Kosheen biography
However, the most important piece of the Kosheen jigsaw to emerge from the Ruffneck Ting nights was their singer/songwriter Sian Evans, then a young queue-jumping guestlist blagger. 'I always got in' she recounts proudly. 'I was never refused entry and I rarely had any money. I was top blagger.' Having moved through the free party scene, Sian found her musical tastes radically altered by a change in her personal life. 'I had a baby at the height of the rave scene which obviously puts a stop to going crazy. It started me thinking a lot more about songs and the music, and at the time I also got full on into jungle.' With a strong foundation in her mother's collection of Carly Simon and Joni Mitchell LPs, Sian began applying her combined tastes to a variety of dance music and funk/jazz projects, before retreating up a Welsh mountain to raise her little boy in a teepee. Whilst most people might find this a rather daunting experience, she was only driven back to regular life in Bristol by a growing collection of songs, and an increasing frustration at having nobody but a few sheep to play them to. Markee and Darren first heard Sian singing on a track by a friend of theirs, but - deciding that all's fair in love and war - pinched her for their own project.
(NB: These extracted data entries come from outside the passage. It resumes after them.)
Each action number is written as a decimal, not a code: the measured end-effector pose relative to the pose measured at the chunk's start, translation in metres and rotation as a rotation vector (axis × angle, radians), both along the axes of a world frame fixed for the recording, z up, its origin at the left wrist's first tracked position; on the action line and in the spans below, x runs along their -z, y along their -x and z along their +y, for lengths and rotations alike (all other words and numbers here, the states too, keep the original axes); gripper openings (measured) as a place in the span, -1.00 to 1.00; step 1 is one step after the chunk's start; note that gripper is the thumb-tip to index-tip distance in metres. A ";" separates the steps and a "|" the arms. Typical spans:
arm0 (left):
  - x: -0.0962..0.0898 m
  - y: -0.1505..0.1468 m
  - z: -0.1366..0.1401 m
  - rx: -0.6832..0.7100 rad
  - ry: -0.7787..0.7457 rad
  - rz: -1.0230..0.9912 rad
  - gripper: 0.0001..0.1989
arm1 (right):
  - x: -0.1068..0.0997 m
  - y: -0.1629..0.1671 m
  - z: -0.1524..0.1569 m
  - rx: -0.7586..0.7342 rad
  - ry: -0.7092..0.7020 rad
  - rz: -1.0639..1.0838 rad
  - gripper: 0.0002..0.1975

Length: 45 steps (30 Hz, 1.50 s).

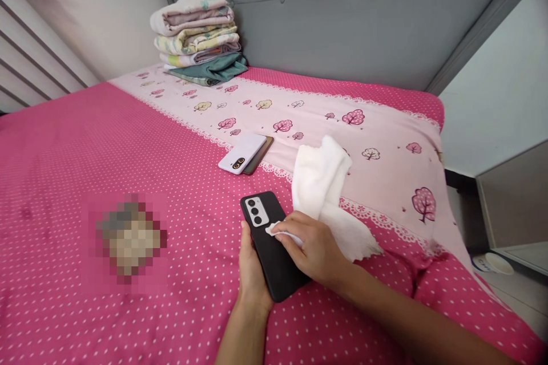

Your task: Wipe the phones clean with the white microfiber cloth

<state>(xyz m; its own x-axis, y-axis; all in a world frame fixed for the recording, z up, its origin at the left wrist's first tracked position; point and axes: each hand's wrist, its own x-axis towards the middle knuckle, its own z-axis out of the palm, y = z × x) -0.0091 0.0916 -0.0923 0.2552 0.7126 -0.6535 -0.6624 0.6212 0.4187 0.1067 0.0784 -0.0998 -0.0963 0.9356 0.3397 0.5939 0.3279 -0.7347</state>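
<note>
A black smartphone lies back side up in my left hand, whose fingers wrap its left edge and lower part. Its pale camera block with several lenses faces me at the top. My right hand is closed around a small piece of white tissue, which presses on the phone's back just below the cameras. Beyond my right hand, a larger crumpled white cloth is spread on the bed. Farther off, a lilac phone rests partly over a darker brown phone.
The bed has a pink dotted sheet with a tree-print band. A stack of folded blankets stands against the grey padded headboard. At left lies a blurred-out object. A white tub is on the floor at right.
</note>
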 end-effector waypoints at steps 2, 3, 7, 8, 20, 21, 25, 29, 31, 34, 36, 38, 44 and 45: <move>0.000 -0.001 0.000 -0.005 -0.002 -0.002 -0.51 | 0.000 0.000 0.000 0.001 -0.001 -0.001 -0.80; -0.001 -0.001 0.000 -0.006 0.000 -0.004 -0.52 | 0.000 0.000 0.000 0.001 0.001 -0.002 -0.80; 0.000 0.000 0.000 -0.008 0.007 -0.017 -0.52 | 0.001 0.000 0.000 0.002 0.002 -0.006 -0.80; 0.000 0.000 0.000 -0.003 0.007 -0.017 -0.51 | 0.001 0.000 0.000 0.003 -0.001 -0.007 -0.80; 0.001 0.000 0.001 0.000 0.002 0.008 -0.51 | 0.000 0.001 0.000 0.004 0.003 0.001 -0.80; 0.001 0.000 0.000 -0.002 0.001 0.006 -0.51 | 0.000 0.001 -0.001 0.005 -0.002 -0.001 -0.80; 0.000 -0.001 0.000 -0.011 0.004 0.003 -0.52 | 0.000 0.000 -0.001 0.006 -0.010 -0.007 -0.80; -0.001 0.000 0.000 -0.007 0.003 0.018 -0.52 | 0.000 0.001 -0.001 0.003 -0.009 0.005 -0.80; -0.001 0.000 0.000 0.003 -0.001 0.029 -0.51 | 0.000 0.001 -0.001 0.003 -0.003 0.007 -0.80; -0.001 0.000 0.001 0.006 -0.006 0.036 -0.51 | 0.000 0.001 -0.001 0.003 0.008 0.003 -0.80; 0.000 0.000 0.001 0.007 -0.004 0.037 -0.51 | 0.000 0.000 -0.001 0.000 0.010 0.002 -0.80; -0.001 0.000 0.000 0.009 -0.001 0.034 -0.51 | 0.001 0.000 -0.001 -0.001 0.008 0.003 -0.80; -0.002 0.000 -0.001 0.007 0.000 0.024 -0.51 | 0.001 0.000 -0.002 0.001 0.013 0.006 -0.79; -0.002 0.000 -0.001 0.007 -0.002 0.025 -0.52 | 0.001 0.001 -0.002 0.003 0.016 0.006 -0.80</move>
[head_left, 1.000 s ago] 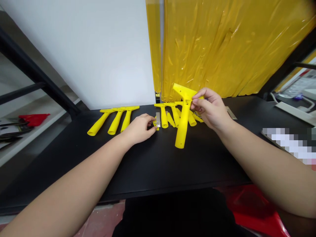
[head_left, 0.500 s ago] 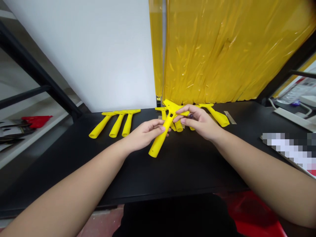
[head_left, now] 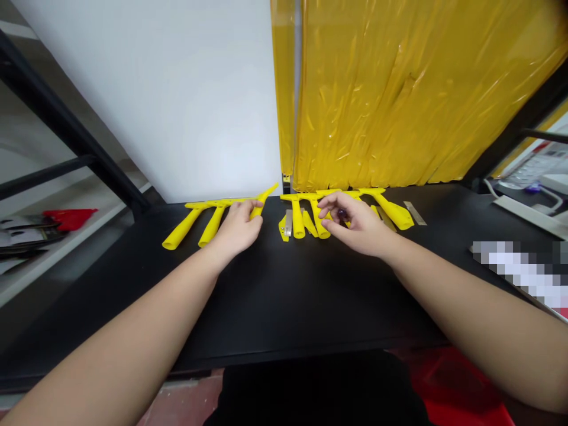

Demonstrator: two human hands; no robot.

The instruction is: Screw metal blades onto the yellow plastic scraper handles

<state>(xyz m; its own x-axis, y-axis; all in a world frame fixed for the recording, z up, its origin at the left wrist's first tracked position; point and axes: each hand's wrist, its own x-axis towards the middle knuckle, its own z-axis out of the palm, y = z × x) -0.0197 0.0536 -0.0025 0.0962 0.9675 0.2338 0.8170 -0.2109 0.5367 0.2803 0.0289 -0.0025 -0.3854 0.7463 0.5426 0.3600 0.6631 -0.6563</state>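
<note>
My left hand (head_left: pixel 239 225) is closed around a yellow T-shaped scraper handle (head_left: pixel 268 193), whose grip is mostly hidden by the fingers. It is at the right end of a row with other yellow handles, among them one at the far left (head_left: pixel 175 235) and one beside it (head_left: pixel 210 229). My right hand (head_left: pixel 355 222) hovers with curled fingers apart, over a second group of yellow handles. A dark round spot shows by its fingers; I cannot make out what it is. Beneath and left of it lie a yellow handle (head_left: pixel 299 222) and a small metal plate (head_left: pixel 288 222).
A larger yellow handle (head_left: pixel 394 214) and a flat metal strip (head_left: pixel 415 213) lie at the right on the black table (head_left: pixel 284 296). Behind stand a white panel (head_left: pixel 177 106) and a yellow plastic-wrapped panel (head_left: pixel 399 89). Shelves with a red packet (head_left: pixel 71 219) are at the left.
The yellow handle held by both hands has gone left in my left hand, down to the row of handles. My right hand has let go of it and stayed near the right group.
</note>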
Their first studio meeting yielded instant results; 'I hadn't even taken my coat off when I heard their music and we started working. And it hasn't changed since then. We still fling things down that fast, it's a lovely chemistry. I still love what they do to my songs that I wrote up the mountain. I've been so encouraged to write by them I've been really prolific.'
The whole of 'Resist' is infused with this collaborative sense of stark, soulful compositions being rerubbed in the studio, never being stripped of their human quality but instead bringing a bit of much needed life to the sonic templates of drum and bass and beyond. 'What this band is NOT is two producers and a singer' states Darren emphatically. 'It's not the two bods locked in the computer who get the girl into sing at the end. Sometimes we can be round at her house messing around with a guitar, sometimes we'll do some loops in the studio and then she'll come in and work with that. We try and make it so the three of us are actively involved in everything we do.'
For the most impressive example of what happens when these opposing sensibilities come together, simply cock an ear at 'Hide U' a monolithic slab of a single that was voted single of the year at this year's Drum 'n' Bass Awards, but has also been shown love across the board from rave monkeys at Helter Skelter, to John Digweed at Bedrock and Sara Cox on Radio One's Breakfast Show. In one those curious quirks of fate that the pop world sporadically throws up, the track was a bona fide chart hit in Belgium and Holland, where it nestled in at No. 2 behind none other than Britney Spears with the group being invited to appear on the same pop festival billing as denim-clad cherub Ronan Keating. However, the group were originally unsure of its potential. 'When we first heard it through a sound system it was amazing' explains Markee. 'Originally it was written as very much a Kosheen track rather than a 'club' track, but I was at Lakota in Bristol and the place just went mad. Originally we were really unsure about sending it to DJs as it's pretty different. In the end we just thought 'if anyone's going to play it it'll be Fabio'. Then Fabio caned it. Although it's drum and bass speed, we weren't really writing it in 'tear the roof off' mode, but that's exactly what happened when it got played out.'
Other personal favourites for the trio include 'Hungry' - Sian's lament for a privileged friend's spiritual bankruptcy - and previous single 'Slip And Slide (Suicide)'. 'That's my wake up call to all the beautiful people that are busy trashing themselves on drink and drugs' she explains. 'Not to say that I'm an angel, but it upsets me how I've seen a few gorgeous, talented people destroy themselves with behaviour and drugs and putting themselves into dangerous situations over and over again. To me that's a form of suicide and a very painful one to watch' she rues. Markee also highlights 'I Want It All' as emblematic of the trio's working practices. 'Darren had this guitar riff and I was flicking through the sampler. I was just clicking these samples in and out, and the whole track came together really fast. Sian did her vocals in one take straight away. We recorded some more but ended up using the original takes.'
This sense of the three artists, their different styles and different influences being inexorably meshed together is the key to Kosheen, and helps to place them light years ahead of other contrived attempts to graft a credible studio treatment onto a frontperson. 'You can't take a wicked song that's 120 BPM, speed it up to 170 and expect it to work' stresses Markee. 'You've got to be prepared to experiment, try different things and see what works. We'll start working on breaks that sound quite clubby sometimes, then Sian'll come in and put her twist on it and it takes it into a whole different realm.' Whilst still giving props to the more inventive junglists (Krust, Dillinger) - and receiving them in return - the music of Kosheen implicitly trashes the narrow outlook that previously stifled the scene. 'Resist' presents yet more dimensions of Kosheen, with sparkling electronic breakbeat, deep chilled drum and bass torch songs and achingly beautiful downbeat melancholia allowing Sian's emotive voice full range. This is a killer debut album.